PTX Allianz fordert: Zwölf Jahre Befreiung der EEG-Umlage für PTX Strom

Mehrerlöse aus CO2-Bepreisung sollte für Befreiung der EEG-Umlage des Strom zur Herstellung gasförmiger und flüssiger synthetischer Energieträger eingesetzt werden.

Der Branchendienstleister energate berichter: Nach den Vorstellungen der PTX Allianz sollten die Mehrerlöse aus der CO2-Bepreisung dafür genutzt werden, Strom, der zur Herstellung gasförmiger und flüssiger synthetischer Energieträger eingesetzt wird, für zwölf Jahre von der EEG-Umlage zu befreien. Das würde den Markthochlauf sogenannter PTX-Anlagen anschieben, schreibt das Bündnis in einem Positionspapier, das die beteiligten Unternehmen vor Weihnachten veröffentlicht haben.

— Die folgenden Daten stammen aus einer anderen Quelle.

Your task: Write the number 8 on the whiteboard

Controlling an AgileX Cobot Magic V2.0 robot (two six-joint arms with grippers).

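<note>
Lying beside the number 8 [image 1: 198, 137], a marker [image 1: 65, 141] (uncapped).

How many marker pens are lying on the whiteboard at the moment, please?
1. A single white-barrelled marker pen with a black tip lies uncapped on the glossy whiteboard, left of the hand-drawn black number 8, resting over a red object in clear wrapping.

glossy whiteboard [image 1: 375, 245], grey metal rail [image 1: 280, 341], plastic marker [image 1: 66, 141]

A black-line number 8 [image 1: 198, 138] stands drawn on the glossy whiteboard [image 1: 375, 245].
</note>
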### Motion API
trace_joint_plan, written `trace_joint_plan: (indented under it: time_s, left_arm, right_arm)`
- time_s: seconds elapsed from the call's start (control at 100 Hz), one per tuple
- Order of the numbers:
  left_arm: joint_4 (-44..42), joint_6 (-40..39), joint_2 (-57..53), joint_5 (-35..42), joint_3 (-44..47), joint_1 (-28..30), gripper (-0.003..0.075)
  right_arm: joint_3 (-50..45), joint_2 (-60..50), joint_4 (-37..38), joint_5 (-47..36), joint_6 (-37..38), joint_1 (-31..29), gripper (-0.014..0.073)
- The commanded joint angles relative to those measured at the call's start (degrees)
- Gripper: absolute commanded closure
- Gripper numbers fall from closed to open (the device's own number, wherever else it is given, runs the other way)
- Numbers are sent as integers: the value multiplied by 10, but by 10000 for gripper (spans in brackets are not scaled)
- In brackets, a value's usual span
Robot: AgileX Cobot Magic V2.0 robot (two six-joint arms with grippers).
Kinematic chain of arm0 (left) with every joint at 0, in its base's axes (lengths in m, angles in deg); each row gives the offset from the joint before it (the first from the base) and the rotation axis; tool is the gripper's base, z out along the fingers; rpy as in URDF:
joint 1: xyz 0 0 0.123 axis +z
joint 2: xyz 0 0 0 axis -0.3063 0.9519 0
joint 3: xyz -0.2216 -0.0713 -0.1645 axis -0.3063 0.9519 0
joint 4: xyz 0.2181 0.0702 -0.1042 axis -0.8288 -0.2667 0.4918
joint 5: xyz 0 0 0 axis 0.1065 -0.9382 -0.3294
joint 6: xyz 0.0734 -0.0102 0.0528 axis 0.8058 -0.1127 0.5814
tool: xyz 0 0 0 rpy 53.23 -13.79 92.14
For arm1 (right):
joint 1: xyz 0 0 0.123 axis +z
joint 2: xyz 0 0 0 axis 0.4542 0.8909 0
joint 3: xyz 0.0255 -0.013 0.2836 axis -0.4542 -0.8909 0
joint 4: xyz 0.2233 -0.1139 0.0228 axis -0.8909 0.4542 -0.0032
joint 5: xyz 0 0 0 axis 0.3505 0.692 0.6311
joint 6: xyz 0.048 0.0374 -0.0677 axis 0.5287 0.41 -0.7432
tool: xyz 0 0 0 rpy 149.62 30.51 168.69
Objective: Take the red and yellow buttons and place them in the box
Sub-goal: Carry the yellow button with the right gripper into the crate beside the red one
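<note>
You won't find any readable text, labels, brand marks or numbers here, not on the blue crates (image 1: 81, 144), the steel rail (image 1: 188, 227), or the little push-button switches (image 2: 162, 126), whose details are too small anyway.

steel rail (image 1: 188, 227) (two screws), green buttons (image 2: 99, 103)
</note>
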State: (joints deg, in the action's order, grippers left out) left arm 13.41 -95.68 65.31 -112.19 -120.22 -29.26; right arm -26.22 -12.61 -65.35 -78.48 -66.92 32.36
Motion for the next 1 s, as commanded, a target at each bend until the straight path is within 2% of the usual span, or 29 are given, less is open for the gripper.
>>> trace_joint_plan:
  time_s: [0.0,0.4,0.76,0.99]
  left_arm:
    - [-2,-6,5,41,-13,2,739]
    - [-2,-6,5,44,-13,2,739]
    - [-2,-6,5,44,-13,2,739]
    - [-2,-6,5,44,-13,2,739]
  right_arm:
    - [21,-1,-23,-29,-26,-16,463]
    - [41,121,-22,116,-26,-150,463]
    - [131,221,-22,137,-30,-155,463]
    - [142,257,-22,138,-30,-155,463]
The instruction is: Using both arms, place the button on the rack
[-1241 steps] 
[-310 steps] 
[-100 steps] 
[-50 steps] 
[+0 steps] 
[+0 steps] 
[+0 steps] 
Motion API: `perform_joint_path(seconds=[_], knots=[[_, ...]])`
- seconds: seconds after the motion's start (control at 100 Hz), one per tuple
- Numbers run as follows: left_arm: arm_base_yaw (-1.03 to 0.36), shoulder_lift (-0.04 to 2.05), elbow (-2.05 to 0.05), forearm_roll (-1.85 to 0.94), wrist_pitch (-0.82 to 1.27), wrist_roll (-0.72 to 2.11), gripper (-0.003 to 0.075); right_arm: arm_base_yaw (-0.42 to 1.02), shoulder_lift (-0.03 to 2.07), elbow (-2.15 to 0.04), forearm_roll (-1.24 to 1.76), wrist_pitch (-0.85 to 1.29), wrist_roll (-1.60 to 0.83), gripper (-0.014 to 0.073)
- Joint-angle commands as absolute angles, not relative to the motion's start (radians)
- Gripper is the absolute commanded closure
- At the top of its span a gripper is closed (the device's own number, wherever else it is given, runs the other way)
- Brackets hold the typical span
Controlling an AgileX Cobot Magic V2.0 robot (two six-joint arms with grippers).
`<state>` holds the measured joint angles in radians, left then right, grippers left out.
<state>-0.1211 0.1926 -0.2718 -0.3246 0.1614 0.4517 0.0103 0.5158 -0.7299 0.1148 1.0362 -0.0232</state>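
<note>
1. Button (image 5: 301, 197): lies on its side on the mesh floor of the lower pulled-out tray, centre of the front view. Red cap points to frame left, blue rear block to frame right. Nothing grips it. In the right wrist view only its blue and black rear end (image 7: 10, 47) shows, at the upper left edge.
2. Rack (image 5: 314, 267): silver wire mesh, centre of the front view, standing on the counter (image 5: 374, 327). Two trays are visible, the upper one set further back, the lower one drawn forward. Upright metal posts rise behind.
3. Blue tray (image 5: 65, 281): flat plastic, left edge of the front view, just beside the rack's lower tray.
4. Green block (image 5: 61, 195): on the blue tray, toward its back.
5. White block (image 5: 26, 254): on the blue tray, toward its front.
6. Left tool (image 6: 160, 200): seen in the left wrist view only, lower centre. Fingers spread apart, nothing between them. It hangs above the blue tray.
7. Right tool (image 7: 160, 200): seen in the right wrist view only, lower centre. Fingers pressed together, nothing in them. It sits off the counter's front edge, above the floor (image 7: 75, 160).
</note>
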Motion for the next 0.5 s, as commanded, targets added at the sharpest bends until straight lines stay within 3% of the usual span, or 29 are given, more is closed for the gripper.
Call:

Die Allianz begrüßt, dass es inzwischen eine intensive politische Debatte über die Entwicklung und Nutzung synthetischer Energieträger gibt. Diese werden nach Ansicht der beteiligten Unternehmen nicht nur bei der Verkehrswende, sondern auch im Energiesektor, im Gebäudebereich und in der Industrie künftig eine wichtige Rolle spielen. Schon im April hatten sie daher ein Markteinführungsprogramm für Power-to-X-Technologien vorgeschlagen. Dieses sieht in einem Zeitraum von fünf Jahren die Ausschreibung von PTX-Anlagen mit einer elektrischen Kapazität von 5.000 MW vor. Je die Hälfte soll dabei auf Power-to-Gas- sowie auf Power-to-Liquid-Anlagen entfallen (energate berichtete), so der Vorschlag der Allianz, der unter anderem Audi, BP und Uniper angehören.